# The Neurocomputational mechanisms of anhedonia and their role in predicting alcohol use and treatment responsiveness in Veterans with Alcohol Use Disorder"

> **NIH VA I01** · VA SAN DIEGO HEALTHCARE SYSTEM · 2024 · —

## Abstract

Alcohol use disorder (AUD) is highly prevalent in Veterans and is associated with poor treatment
outcomes. Evidence-based treatments (EBTs), such as Cognitive Behavioral Therapy (CBT), show utility in
reducing maladaptive drinking and restoring healthy goals, but more than two thirds of treatment completers
relapse within a year. Anhedonia, i.e., a reduced interest in rewarding activities, is commonly observed in AUD
patients and predicts poorer response to psychiatric treatment. Anhedonic symptoms manifest through a
dopaminergic deficit state in the frontostriatal reward circuitry, which contributes to the reinforcement of alcohol
use as a fast-acting mood-regulating strategy. Moreover, while anhedonia is known to hinder goal-directed
reward behavior, this presentation is multi-faceted, and may impact different reward processing mechanisms,
e.g., learning, anticipating, pursuing, and receiving rewards. However, the degree to which these reward
behavior mechanisms relate to AUD outcomes remains poorly understood and have not been investigated in
Veterans. Understanding these relationships could help shed light on factors that facilitate or hinder AUD
recovery and may help identify specific neurobehavioral targets not adequately addressed in standard care to
guide the development of new interventions. To address these questions, we propose to use computational
modeling and functional neuroimaging to mechanistically characterize the relationships between
anhedonia and drinking behavior in treatment-seeking Veterans with AUD. Computational modeling,
particularly in concert with neuroimaging, provides detailed mechanistic insights into the neurobiology of
cognitive processes, and such methods have been shown to be more accurate in predicting clinical outcomes,
relative to standard behavioral and neuroimaging analysis. We will capitalize on this approach to delineate robust
anhedonia-driven predictors of AUD treatment responsiveness in Veterans.
 A total 124 Veterans with AUD will be recruited through a recently funded clinical trial as they enroll in 12
weeks of group-based CBT (standard care EBT).
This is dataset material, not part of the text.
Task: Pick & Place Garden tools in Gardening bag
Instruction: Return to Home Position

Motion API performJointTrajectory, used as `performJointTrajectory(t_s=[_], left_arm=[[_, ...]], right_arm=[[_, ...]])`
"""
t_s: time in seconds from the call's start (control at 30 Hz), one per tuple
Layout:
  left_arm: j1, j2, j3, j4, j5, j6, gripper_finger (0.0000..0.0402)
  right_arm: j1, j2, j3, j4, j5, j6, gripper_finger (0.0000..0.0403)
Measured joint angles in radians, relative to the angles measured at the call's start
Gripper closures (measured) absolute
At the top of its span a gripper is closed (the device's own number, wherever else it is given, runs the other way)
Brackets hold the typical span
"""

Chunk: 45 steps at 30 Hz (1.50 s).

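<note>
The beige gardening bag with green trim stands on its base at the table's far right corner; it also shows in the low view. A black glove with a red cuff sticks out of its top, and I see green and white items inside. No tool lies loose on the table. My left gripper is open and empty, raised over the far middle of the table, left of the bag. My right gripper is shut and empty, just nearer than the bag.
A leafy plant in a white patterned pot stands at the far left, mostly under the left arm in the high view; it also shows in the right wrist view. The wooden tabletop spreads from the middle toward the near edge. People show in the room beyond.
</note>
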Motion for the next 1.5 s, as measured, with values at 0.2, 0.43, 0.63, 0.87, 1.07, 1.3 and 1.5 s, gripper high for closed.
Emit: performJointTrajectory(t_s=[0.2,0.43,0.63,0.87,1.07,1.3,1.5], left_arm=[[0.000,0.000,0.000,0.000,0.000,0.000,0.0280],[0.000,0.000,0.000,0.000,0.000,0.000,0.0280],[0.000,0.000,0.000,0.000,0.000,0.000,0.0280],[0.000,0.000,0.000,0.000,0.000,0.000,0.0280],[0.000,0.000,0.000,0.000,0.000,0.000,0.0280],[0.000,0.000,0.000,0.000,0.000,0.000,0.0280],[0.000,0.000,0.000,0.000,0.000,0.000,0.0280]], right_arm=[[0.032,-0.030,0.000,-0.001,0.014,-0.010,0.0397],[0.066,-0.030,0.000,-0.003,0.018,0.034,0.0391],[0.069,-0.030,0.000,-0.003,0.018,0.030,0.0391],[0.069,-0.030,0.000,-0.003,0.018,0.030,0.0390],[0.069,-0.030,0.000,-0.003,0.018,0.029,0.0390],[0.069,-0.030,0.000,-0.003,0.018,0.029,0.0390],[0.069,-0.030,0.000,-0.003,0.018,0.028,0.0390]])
Participants will further be randomized to an adjunctive
computer-based protocol, i.e., control (sham) or approach-avoidance training (AAT). Because AAT is aimed at
reducing patients’ habitual approach bias towards alcohol cues, it may provide incremental benefits in shifting
approach behaviors from reflexive to more goal-driven. At baseline, 12-, and 24-weeks after treatment onset,
participants will complete a clinical assessment and 2 multi-arm bandit (MAB) tasks (in classic and social
conditions, to be compared in exploratory analyses), in which they must choose on each trial from among a set
of options with unknown reward probabilities, with the goal of maximizing total rewards. Concurrent brain activity
will be measured in a subset of 62 participants. Using Bayesian modeling, we will derive individual parameters
of reward learning (i.e., perceived sta...

## Key facts

- **NIH application ID:** 10799230
- **Project number:** 1I01CX002655-01A1
- **Recipient organization:** VA SAN DIEGO HEALTHCARE SYSTEM
- **Principal Investigator:** Katia Harle
- **Activity code:** I01 (R01, R21, SBIR, etc.)
- **Funding institute:** VA
- **Fiscal year:** 2024
- **Award amount:** —
- **Award type:** 1
- **Project period:** 2024-04-01 → 2028-03-31

## Primary source

NIH RePORTER: https://reporter.nih.gov/project-details/10799230

## Citation

> US National Institutes of Health, RePORTER application 10799230, The Neurocomputational mechanisms of anhedonia and their role in predicting alcohol use and treatment responsiveness in Veterans with Alcohol Use Disorder" (1I01CX002655-01A1). Retrieved via AI Analytics 2026-06-22 from https://api.ai-analytics.org/grant/nih/10799230. Licensed CC0.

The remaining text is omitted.